| WHAT YOU ARE ASKED TO DO |
Of all the lines in the material, tally those containing the string "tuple", and report nothing but the total.

| INFORMATION PROVIDED |
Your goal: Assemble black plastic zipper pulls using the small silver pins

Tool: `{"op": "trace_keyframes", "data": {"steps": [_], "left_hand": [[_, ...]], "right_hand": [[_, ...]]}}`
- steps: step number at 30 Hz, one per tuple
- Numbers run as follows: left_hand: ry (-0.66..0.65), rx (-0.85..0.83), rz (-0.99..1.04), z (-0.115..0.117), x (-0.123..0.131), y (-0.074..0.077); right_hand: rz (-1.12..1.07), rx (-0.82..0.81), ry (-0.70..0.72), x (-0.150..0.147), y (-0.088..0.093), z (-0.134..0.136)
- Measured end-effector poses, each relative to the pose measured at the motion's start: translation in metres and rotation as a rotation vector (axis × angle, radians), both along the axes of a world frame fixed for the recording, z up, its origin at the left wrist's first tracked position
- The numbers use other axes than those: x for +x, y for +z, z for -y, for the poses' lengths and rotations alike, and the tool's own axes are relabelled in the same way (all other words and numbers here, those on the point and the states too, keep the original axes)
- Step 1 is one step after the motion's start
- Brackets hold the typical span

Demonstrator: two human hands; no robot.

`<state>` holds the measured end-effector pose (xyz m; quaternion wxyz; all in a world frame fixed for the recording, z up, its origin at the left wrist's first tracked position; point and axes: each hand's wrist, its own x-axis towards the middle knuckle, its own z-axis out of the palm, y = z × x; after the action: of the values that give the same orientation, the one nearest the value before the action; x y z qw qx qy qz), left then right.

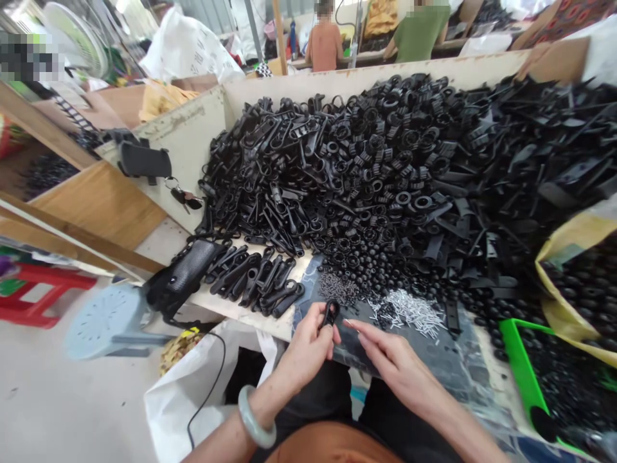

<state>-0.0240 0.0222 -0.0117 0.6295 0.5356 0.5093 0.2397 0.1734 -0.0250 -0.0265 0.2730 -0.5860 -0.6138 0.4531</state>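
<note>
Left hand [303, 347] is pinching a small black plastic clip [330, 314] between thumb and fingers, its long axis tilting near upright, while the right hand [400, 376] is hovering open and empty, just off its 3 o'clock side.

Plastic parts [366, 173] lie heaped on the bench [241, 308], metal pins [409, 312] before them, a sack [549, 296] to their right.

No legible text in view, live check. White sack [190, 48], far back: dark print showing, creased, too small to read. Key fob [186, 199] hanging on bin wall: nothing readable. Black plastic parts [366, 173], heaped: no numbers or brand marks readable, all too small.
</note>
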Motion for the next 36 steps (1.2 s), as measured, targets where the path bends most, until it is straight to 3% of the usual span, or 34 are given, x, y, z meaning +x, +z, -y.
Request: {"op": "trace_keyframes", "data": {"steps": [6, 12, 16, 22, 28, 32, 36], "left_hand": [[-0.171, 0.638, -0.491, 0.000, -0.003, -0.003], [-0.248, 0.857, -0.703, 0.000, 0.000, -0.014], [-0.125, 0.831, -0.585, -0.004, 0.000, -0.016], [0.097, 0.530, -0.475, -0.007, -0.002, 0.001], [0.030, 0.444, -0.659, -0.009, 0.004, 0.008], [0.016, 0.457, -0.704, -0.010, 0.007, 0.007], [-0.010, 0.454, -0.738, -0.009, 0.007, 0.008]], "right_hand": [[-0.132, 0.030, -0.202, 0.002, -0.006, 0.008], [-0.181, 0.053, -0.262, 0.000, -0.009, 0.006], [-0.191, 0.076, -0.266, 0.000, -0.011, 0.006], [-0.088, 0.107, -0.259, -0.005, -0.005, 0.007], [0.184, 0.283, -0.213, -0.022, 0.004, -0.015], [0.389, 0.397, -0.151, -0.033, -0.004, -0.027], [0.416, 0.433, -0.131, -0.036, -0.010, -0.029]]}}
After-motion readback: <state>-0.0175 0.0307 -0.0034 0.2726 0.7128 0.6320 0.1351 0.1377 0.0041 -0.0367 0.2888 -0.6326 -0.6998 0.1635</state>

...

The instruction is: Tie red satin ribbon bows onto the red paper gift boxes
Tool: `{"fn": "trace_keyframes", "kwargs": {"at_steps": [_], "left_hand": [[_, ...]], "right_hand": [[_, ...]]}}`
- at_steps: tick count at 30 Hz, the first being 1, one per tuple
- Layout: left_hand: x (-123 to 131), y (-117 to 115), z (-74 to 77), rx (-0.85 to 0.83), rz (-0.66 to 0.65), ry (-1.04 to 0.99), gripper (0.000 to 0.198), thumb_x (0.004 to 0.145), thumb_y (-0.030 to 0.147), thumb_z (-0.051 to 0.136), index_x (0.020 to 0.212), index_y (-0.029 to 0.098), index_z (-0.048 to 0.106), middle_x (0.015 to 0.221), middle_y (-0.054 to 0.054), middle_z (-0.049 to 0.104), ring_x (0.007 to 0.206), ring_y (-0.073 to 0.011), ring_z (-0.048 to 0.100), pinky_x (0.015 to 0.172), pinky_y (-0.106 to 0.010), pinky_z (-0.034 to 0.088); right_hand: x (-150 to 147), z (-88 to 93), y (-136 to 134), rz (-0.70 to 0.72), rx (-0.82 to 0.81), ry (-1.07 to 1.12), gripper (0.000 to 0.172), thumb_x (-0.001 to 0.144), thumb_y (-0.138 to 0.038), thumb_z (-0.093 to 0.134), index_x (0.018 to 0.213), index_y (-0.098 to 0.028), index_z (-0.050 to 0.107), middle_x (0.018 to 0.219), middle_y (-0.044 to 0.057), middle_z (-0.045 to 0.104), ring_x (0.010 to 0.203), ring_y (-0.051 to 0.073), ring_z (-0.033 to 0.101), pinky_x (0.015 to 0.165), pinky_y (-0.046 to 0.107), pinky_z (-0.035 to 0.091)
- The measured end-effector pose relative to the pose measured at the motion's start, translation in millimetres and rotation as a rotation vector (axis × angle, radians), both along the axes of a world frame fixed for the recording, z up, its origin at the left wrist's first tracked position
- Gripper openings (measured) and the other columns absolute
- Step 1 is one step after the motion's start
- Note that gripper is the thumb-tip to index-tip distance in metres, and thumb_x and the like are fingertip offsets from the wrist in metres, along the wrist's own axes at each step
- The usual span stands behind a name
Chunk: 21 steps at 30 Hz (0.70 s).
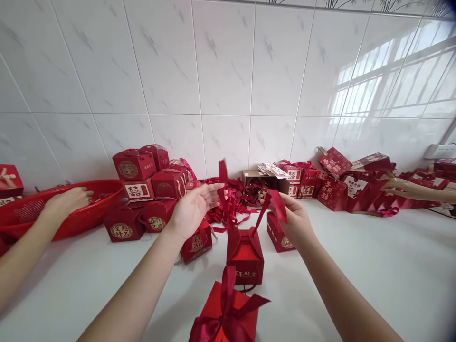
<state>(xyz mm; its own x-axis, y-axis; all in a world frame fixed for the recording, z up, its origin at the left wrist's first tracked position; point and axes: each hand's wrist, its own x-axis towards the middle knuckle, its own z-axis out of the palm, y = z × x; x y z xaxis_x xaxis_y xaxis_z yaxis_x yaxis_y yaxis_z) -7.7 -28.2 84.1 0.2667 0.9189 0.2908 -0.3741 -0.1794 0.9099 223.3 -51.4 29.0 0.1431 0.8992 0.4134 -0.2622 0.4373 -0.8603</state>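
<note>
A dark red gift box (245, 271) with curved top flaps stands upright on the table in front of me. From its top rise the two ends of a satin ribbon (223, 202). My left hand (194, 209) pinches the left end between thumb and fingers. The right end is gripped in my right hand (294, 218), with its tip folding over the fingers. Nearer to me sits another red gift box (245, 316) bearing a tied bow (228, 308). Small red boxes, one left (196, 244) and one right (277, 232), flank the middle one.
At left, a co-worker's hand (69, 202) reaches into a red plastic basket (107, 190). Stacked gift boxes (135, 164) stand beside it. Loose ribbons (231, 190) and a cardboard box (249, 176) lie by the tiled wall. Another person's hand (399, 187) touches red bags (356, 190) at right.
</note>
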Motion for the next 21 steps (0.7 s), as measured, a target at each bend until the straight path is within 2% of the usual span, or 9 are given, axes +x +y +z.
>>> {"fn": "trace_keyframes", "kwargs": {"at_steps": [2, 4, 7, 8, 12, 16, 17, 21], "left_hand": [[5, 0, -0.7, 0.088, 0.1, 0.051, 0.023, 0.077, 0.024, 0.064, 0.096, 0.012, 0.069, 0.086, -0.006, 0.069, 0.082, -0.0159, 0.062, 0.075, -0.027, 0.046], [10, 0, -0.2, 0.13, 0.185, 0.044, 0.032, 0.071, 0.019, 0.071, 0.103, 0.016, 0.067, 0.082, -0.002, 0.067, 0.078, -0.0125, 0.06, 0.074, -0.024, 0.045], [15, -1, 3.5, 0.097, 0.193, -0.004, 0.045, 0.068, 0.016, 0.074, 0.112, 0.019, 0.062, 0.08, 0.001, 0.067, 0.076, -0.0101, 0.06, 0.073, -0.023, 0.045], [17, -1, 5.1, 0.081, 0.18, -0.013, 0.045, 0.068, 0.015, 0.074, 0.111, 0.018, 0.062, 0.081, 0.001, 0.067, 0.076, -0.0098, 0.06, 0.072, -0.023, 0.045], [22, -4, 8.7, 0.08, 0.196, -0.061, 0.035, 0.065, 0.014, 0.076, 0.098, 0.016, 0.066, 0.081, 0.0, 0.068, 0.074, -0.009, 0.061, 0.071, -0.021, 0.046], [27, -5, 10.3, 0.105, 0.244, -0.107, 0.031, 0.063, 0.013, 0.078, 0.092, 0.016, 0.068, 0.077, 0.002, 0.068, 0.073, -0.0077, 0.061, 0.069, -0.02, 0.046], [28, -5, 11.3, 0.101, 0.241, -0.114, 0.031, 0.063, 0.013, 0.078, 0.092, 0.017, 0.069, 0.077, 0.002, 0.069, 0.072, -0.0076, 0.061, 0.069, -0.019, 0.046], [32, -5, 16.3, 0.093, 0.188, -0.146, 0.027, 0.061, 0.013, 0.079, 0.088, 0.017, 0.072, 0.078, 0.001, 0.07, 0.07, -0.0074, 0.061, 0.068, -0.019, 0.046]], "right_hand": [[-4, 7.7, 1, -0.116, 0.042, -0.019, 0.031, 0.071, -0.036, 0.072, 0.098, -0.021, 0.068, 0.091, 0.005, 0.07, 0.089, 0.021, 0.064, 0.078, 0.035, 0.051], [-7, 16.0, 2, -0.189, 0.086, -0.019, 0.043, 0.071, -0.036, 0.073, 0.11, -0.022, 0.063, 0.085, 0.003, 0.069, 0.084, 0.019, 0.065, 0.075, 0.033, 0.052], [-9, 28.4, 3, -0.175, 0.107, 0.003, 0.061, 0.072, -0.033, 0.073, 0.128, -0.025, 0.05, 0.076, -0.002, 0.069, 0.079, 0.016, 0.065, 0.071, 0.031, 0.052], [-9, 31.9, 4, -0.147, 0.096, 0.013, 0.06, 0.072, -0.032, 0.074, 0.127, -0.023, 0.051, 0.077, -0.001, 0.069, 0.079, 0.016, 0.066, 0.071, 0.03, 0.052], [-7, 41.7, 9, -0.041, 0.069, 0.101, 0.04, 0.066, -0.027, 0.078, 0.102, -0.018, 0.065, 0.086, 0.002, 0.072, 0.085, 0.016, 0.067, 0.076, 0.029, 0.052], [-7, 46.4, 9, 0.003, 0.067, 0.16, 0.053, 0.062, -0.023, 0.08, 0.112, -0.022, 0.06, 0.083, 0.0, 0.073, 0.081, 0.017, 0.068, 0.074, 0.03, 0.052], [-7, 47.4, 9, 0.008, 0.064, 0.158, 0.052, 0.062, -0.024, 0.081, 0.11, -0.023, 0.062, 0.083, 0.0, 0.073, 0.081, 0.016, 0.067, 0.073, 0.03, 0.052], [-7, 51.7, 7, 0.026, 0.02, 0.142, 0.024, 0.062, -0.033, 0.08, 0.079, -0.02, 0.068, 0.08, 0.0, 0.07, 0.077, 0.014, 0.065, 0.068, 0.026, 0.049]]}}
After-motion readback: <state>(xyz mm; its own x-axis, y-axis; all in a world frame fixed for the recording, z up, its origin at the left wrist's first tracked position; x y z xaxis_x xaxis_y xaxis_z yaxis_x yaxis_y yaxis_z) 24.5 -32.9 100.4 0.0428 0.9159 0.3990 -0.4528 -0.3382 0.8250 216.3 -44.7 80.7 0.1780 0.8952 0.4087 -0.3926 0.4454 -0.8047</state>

| REPLY TO THE EXERCISE |
2